Ancient Roman family

The gens Duronia was a plebeian family at ancient Rome. Although relatively obscure, the family was of sufficient importance to hold a seat in the Roman Senate. Its members are mentioned during the first and second centuries BC.

==Praenomina==
The Duronii are known to have used the praenomina Lucius, Marcus, and Gaius.

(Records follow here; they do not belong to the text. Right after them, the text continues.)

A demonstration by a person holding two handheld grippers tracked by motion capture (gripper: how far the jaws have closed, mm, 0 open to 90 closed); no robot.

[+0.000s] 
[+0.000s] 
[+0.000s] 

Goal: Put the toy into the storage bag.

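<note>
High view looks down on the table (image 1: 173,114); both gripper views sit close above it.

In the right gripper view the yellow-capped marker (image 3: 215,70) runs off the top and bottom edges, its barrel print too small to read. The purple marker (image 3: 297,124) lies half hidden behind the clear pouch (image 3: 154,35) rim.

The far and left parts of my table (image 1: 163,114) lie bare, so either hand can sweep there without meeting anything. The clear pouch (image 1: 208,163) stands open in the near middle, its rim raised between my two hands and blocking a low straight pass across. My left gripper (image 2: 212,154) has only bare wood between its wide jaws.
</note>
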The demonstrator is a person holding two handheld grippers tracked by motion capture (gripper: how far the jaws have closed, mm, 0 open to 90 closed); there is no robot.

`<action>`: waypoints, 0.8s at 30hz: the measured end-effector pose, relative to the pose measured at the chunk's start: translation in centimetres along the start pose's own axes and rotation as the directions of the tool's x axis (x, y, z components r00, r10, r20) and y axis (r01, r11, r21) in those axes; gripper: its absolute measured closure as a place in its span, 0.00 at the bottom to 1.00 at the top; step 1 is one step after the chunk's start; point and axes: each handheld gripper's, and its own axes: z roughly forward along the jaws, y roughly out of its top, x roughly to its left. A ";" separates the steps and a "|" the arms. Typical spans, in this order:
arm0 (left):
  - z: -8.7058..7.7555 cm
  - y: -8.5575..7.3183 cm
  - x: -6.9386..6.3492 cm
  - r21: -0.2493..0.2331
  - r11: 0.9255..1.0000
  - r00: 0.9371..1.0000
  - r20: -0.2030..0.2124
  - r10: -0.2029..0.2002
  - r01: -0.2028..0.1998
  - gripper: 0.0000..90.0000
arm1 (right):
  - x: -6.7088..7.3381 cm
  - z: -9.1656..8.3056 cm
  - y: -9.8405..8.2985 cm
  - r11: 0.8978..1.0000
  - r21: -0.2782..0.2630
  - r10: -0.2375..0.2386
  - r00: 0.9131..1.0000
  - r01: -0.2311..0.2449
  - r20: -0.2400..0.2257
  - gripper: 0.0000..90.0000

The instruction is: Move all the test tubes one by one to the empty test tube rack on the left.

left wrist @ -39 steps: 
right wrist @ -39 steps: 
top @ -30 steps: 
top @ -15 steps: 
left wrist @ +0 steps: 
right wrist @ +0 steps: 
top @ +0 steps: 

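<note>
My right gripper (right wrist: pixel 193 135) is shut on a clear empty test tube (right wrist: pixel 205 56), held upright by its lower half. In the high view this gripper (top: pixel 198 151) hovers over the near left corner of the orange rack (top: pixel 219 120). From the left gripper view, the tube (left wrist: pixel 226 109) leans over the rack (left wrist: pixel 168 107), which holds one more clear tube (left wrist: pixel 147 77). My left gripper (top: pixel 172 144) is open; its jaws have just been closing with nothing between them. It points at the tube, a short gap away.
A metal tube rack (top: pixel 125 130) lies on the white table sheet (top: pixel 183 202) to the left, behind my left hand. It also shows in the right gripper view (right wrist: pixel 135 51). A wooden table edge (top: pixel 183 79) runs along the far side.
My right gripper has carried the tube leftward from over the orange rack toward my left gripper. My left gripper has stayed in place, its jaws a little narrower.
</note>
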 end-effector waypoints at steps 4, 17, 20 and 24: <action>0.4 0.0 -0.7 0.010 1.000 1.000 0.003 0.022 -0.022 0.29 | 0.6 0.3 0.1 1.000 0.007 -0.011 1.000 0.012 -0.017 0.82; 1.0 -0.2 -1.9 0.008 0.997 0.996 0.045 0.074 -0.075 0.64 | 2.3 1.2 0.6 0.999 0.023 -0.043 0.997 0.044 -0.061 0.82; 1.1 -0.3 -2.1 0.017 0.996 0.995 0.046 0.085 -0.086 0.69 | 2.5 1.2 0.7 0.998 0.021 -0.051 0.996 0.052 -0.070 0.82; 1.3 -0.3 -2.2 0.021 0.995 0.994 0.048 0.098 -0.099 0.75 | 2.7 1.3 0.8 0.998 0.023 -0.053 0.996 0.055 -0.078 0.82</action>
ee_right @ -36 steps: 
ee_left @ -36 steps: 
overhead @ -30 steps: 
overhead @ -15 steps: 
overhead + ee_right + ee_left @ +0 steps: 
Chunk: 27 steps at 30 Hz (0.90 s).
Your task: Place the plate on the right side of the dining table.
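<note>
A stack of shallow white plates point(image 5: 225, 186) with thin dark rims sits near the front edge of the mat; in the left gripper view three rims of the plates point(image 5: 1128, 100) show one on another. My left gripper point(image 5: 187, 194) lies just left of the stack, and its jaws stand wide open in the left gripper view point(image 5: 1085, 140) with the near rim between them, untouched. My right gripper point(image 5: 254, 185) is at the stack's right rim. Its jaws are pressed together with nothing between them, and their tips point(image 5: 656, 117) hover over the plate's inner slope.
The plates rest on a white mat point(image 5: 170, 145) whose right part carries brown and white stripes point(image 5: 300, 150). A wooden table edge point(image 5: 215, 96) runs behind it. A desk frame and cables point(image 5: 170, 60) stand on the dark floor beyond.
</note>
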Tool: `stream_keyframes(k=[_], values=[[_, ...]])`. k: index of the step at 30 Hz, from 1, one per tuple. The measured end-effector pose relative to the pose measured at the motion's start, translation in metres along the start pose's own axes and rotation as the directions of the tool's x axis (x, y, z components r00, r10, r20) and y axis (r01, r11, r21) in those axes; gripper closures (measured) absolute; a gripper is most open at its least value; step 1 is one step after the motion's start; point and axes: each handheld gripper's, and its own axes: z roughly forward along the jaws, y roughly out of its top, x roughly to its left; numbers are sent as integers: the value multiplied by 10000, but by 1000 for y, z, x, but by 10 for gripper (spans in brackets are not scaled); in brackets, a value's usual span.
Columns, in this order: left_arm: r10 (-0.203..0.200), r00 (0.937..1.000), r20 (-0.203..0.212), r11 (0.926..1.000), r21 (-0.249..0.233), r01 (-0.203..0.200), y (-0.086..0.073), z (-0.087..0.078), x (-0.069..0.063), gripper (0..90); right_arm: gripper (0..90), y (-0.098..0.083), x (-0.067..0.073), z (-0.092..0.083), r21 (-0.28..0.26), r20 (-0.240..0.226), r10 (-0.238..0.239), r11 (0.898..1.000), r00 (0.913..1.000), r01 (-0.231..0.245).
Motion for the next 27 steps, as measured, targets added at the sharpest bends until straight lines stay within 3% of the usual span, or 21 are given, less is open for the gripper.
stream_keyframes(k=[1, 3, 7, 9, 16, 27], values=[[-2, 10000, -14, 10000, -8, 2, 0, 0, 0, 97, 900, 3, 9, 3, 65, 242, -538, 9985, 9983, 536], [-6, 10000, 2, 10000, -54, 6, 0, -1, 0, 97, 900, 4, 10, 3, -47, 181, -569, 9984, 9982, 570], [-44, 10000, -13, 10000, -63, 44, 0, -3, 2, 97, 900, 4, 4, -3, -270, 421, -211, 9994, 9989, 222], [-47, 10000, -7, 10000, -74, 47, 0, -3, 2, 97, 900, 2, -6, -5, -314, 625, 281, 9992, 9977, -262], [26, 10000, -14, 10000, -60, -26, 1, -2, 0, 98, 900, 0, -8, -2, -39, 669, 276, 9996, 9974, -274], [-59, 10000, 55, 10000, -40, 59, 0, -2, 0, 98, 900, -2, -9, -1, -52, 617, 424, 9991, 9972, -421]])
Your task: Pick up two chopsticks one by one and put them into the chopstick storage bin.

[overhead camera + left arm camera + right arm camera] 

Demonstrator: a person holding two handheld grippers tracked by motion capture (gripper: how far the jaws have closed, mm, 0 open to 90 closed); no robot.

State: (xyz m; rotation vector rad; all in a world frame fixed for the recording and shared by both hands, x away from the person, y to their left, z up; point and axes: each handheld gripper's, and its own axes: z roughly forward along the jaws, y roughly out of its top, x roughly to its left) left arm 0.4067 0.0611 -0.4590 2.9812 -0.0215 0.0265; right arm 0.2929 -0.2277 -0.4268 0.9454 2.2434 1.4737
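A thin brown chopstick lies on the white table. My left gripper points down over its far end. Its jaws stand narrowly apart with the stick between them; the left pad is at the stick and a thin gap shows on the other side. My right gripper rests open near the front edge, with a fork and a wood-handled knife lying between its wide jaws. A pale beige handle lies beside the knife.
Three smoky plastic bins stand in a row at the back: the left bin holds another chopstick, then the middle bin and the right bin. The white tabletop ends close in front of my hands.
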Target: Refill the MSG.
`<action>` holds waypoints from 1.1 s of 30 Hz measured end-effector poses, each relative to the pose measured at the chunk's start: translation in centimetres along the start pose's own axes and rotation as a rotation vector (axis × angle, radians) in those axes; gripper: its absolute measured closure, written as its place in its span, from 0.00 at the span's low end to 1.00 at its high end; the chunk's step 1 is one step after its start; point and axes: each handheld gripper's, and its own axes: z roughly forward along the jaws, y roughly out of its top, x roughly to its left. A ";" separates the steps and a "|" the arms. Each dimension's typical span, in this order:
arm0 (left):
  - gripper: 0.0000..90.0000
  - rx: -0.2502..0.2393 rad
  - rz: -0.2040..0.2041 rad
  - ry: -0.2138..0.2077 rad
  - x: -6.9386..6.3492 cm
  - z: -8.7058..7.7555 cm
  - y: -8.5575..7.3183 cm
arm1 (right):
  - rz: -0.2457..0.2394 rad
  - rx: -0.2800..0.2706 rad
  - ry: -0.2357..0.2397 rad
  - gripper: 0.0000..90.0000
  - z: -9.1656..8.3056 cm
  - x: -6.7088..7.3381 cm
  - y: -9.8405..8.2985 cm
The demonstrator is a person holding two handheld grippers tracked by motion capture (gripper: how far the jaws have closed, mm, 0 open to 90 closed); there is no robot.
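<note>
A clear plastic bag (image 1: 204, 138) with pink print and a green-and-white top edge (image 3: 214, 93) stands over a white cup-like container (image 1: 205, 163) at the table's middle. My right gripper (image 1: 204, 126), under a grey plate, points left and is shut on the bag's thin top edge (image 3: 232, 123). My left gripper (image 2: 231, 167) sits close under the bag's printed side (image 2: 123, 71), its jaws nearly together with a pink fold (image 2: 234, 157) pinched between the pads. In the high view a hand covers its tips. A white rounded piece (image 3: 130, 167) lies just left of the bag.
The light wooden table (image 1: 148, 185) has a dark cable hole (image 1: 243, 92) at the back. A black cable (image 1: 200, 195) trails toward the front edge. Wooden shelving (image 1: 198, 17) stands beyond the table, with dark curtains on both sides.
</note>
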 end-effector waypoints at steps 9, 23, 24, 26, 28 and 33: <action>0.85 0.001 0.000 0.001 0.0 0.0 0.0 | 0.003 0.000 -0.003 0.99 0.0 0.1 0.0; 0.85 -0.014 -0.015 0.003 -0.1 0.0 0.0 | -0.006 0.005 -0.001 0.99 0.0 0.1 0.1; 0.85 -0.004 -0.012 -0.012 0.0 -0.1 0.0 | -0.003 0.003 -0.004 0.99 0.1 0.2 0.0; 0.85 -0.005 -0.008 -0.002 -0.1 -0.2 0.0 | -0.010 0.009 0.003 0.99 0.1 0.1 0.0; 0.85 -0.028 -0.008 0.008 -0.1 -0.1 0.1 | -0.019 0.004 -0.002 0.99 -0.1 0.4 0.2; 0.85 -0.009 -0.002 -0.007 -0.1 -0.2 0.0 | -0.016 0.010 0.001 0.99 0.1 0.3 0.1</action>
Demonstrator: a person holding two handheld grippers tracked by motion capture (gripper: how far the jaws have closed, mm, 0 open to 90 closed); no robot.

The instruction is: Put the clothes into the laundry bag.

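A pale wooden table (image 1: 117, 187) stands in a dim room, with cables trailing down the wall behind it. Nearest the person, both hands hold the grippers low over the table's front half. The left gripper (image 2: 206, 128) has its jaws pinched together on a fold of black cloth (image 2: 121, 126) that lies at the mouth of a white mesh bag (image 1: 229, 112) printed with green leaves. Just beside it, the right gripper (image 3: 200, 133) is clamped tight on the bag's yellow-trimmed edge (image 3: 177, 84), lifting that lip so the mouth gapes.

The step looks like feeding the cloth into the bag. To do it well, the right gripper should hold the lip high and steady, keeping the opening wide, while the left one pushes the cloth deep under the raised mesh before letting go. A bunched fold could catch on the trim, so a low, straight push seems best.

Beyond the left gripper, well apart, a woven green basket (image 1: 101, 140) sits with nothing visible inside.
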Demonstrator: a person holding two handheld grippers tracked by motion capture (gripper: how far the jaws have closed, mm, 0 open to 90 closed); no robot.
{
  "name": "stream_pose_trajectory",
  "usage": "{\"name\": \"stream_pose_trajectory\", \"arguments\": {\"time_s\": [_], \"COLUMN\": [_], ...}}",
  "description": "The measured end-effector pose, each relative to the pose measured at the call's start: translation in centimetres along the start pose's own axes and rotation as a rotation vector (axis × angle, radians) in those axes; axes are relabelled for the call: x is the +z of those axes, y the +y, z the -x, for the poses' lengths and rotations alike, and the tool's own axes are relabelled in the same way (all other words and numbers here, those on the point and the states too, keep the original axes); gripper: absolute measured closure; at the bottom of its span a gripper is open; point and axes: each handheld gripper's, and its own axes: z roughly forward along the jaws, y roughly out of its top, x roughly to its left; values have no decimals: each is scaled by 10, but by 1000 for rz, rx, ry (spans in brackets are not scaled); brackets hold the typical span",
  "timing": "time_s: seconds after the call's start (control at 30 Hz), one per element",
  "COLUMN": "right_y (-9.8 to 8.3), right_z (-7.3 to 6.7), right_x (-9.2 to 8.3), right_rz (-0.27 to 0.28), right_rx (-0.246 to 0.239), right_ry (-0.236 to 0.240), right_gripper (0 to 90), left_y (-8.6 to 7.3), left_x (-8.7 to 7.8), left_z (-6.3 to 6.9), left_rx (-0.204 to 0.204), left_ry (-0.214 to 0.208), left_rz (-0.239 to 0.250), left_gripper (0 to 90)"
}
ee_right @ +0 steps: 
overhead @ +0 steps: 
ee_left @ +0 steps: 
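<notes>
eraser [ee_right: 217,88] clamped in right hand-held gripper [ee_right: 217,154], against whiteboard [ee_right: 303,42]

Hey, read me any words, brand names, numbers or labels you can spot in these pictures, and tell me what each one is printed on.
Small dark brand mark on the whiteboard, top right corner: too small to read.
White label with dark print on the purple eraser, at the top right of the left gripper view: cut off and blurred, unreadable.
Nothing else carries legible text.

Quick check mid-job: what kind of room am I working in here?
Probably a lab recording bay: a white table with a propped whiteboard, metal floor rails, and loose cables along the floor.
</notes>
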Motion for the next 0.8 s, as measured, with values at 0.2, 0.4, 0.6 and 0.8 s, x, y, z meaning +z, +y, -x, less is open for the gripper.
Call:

==Branches and cognomina==
None of the Duronii known to history bore any cognomen.

==Members==
- Duronia, the mother of Publius Aebutius, married Titus Sempronius Rutilus, who disliked his stepson. Duronia attempted to initiate her son into the Bacchic rites, but he betrayed the existence of the Bacchanalia to the consuls, who suppressed them, in 186 BC.
- Lucius Duronius, praetor in 181 BC, received Apulia as his province. He was charged with investigating reports of the Bacchanalia, of which signs had been observed the previous year. Duronius was also required to investigate the Istri, and sailed to Illyria with ten ships, returning the following year and reporting that the Illyrian king Gentius was the cause of the piracy in the Adriatic.
- Marcus Duronius, as tribune, probably in 98 BC, had abolished a sumptuary law, using frivolous and reckless expressions, for which in 97 the censors Marcus Antonius and Lucius Valerius Flaccus ejected him from the Senate. In revenge, he brought an accusation of ambitus against the censor Antonius.
- Gaius Duronius, mentioned by Cicero as a friend of Titus Annius Milo.